Many business owners seek financing to deal with the impact of inflation on operating costs. Nearly half of small business owners have taken out a business loan in the past year in response to inflation challenges.
Before deciding to borrow money, however, it’s important to consider whether this is the right approach for your business. If you’re considering getting a business loan to manage the effects of inflation, you might want to ask yourself the following questions first:
- How much can your business comfortably afford to repay each month?
- Can you use the funds you borrow to advance your business (eg hire new employees, invest in new technology to improve operations, market to new customers, purchase real estate, etc.)?
- Will your credit status make it harder or easier to get affordable financing?
- Can you meet the loan requirements needed to qualify for a business loan?
Borrowing money can also be a good idea if you want to refinance a business loan. If you can take out a new loan with a lower interest rate to pay off existing debt, it could help your business reduce expenses and unexpectedly offset inflation.

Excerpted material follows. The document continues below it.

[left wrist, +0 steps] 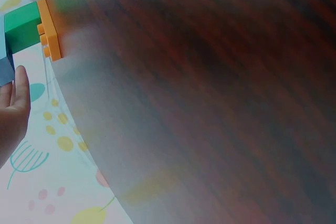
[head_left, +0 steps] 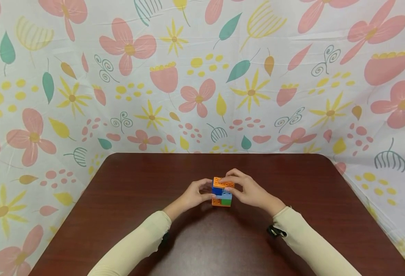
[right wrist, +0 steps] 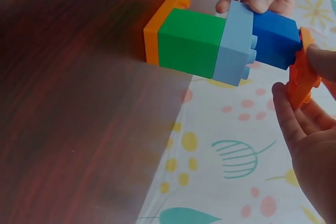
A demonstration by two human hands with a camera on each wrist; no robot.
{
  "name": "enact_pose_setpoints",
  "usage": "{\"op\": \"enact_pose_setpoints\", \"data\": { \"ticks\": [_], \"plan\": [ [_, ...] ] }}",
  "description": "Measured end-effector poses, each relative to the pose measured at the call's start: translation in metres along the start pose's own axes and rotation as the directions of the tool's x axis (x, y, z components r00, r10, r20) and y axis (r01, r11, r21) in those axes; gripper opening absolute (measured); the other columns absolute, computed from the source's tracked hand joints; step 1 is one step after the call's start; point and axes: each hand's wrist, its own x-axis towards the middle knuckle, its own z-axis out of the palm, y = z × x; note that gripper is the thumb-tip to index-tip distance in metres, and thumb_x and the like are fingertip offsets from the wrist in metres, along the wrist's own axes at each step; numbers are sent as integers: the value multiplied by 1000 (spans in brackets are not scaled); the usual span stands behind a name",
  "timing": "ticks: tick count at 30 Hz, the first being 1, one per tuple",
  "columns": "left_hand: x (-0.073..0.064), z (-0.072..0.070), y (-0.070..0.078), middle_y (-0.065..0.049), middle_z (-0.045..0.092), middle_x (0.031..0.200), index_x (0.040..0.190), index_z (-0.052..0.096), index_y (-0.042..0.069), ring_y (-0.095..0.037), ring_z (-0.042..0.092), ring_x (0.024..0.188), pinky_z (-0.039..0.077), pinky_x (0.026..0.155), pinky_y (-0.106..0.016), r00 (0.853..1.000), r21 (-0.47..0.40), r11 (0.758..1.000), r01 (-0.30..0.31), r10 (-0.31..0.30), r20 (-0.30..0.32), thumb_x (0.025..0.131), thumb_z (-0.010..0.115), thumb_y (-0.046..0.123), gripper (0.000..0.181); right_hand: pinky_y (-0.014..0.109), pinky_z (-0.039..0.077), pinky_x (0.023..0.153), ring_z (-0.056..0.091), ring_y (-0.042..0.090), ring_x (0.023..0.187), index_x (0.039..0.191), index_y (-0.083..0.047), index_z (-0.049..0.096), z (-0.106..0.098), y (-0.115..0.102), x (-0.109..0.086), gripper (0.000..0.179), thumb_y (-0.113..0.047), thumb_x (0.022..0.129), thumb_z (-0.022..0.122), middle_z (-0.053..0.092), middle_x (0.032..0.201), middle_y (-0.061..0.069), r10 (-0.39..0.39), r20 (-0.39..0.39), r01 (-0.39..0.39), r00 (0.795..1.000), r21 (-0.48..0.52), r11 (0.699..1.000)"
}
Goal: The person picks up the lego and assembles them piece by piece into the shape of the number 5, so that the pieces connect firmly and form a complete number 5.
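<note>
A stack of toy building bricks stands near the table's middle in the head view. From the bottom it has an orange plate point(right wrist: 151, 45), a green brick point(right wrist: 189, 40), a light blue brick point(right wrist: 233, 45) and a dark blue brick point(right wrist: 275, 38). Another orange plate point(right wrist: 300, 85) sits on top, slightly tilted against the dark blue brick in the right wrist view. My right hand point(head_left: 250, 190) pinches this top plate between thumb and fingers. From the left, my left hand point(head_left: 193, 195) holds the stack around the light blue brick; its thumb shows at the front.
The stack and both hands are over a dark brown wooden table point(head_left: 136, 184) with rounded far corners. Behind and beside it hangs a white cloth point(head_left: 202, 50) with printed flowers and leaves. A black strap point(head_left: 276, 231) shows at the right wrist.
</note>
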Motion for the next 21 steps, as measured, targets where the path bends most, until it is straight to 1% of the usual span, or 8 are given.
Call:
{"op": "enact_pose_setpoints", "data": {
  "ticks": [1, 3, 6, 8, 12, 15, 21],
  "plan": [
    [0, 0, 0, -25, 63, 112, 123, 56, -7, -38, 60, 105, 54, 85, -34, 1000, 1, 1000, -2, 2, 1, 88, 67, -2, 37, 25, 50, 67, 52, 13, 89, 120, -16, 68, 0, -1, 1, 30, -11, 90, 68, 53, 114, 0, 3, 7, -3, 1000, -7, 1000],
    [0, 0, 1, -25, 63, 113, 123, 56, -7, -38, 60, 105, 53, 85, -34, 1000, 5, 1000, -2, 2, 3, 88, 66, -2, 37, 24, 48, 65, 51, 13, 87, 119, -16, 67, -1, -2, 2, 29, -12, 91, 67, 52, 114, 0, 2, 16, -1, 1000, -20, 1000],
    [0, 0, 0, -26, 63, 113, 124, 56, -7, -38, 60, 106, 53, 87, -38, 1000, 13, 1000, 2, -2, 3, 88, 66, -2, 38, 24, 48, 66, 50, 12, 86, 119, -16, 67, -2, -3, 4, 28, -11, 91, 67, 51, 113, 0, -12, 27, 13, 1000, -30, 999],
    [1, 0, 0, -26, 62, 114, 124, 55, -8, -39, 60, 106, 52, 88, -42, 1000, 17, 1000, 0, 0, 3, 88, 66, -2, 38, 24, 49, 69, 51, 12, 89, 119, -16, 67, -3, -3, 4, 29, -11, 91, 66, 51, 113, 0, -23, 35, 25, 999, -37, 999],
    [6, 2, -17, -25, 62, 115, 125, 55, -7, -39, 60, 107, 50, 90, -49, 1000, 22, 1000, -8, 8, 1, 88, 66, -2, 39, 24, 49, 70, 50, 11, 88, 120, -16, 66, -5, -5, 5, 29, -11, 92, 65, 51, 112, -1, -25, 57, 28, 998, -43, 999],
    [10, 3, -30, -22, 63, 116, 126, 56, -4, -36, 61, 107, 50, 90, -48, 1000, 33, 999, -18, 18, -2, 88, 67, 0, 39, 25, 49, 70, 51, 11, 88, 121, -16, 65, -6, -6, 5, 30, -10, 92, 65, 50, 113, 0, -17, 73, 20, 997, -49, 999],
    [12, 1, -35, -13, 66, 114, 125, 59, 4, -26, 63, 104, 51, 90, -39, 999, 63, 997, -34, 34, 1, 88, 70, 8, 39, 26, 51, 75, 52, 12, 91, 123, -15, 64, -7, -10, 7, 29, -12, 93, 63, 49, 114, 0, 1, 111, 7, 994, -72, 997]
  ]
}}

If you decide to borrow money for your business, it’s important to take the time to shop around and consider several financing options. Comparing multiple loan offers puts you in a better position to ensure you get the best small business loan available.
Other Ways Businesses Can Fight Inflation
In some cases, a small business loan can be an effective way to manage the effects of inflation. But business financing is not the only option available. Here are three alternative strategies you can consider to protect your small business from inflation.
1. Raise the price of goods and services
Price increases are the most popular way small businesses use to offset the effects of inflation. According to the US Chamber of Commerce, three out of five small businesses say they have raised prices in the past year.
The danger with price increases, of course, is that you might upset your customers. This could lead to lower sales and even the complete loss of some buyers.
For this reason, you may want to consider whether strategic price increases for certain goods or services are a better choice for your business. You can selectively increase prices instead of increasing costs for all customers.
It can also help provide additional benefits to customers in exchange for a price increase. Free shipping, extended warranties, additional services, gifts with purchase, and discount opportunities for future purchases are all potential ideas to consider if you think price increases are needed for your business.
2. Reduce staff and reduce payroll
Another common strategy that small businesses tend to turn to during times of inflation is downsizing. The Small Business Index for the fourth quarter of 2021 indicates that 41% of small business owners have reduced their number of employees in the past year.
Of course, there are also downsides to downsizing your staff. So be sure to carefully consider your situation before taking any action that could potentially harm rather than help your business. If you have to make layoffs, be sure to make your staff reduction decisions in a way that avoids discrimination.
3. Lower the deliverable
Instead of raising prices, some companies are considering an alternative approach. By delivering a little less of a product or service for the same price, your business may be able to cut expenses in a way that’s more palatable (and perhaps less noticeable) to its customers.
Find the best small business loans of 2022
Inflation can cause financial stress, especially for small business owners. But there are several strategies you can use to deal with the impacts of inflation and protect the health of your business.
If you think a small business loan might benefit you, take the time to do your research. Comparing multiple loans can save your business a lot of money in interest and fees for years to come.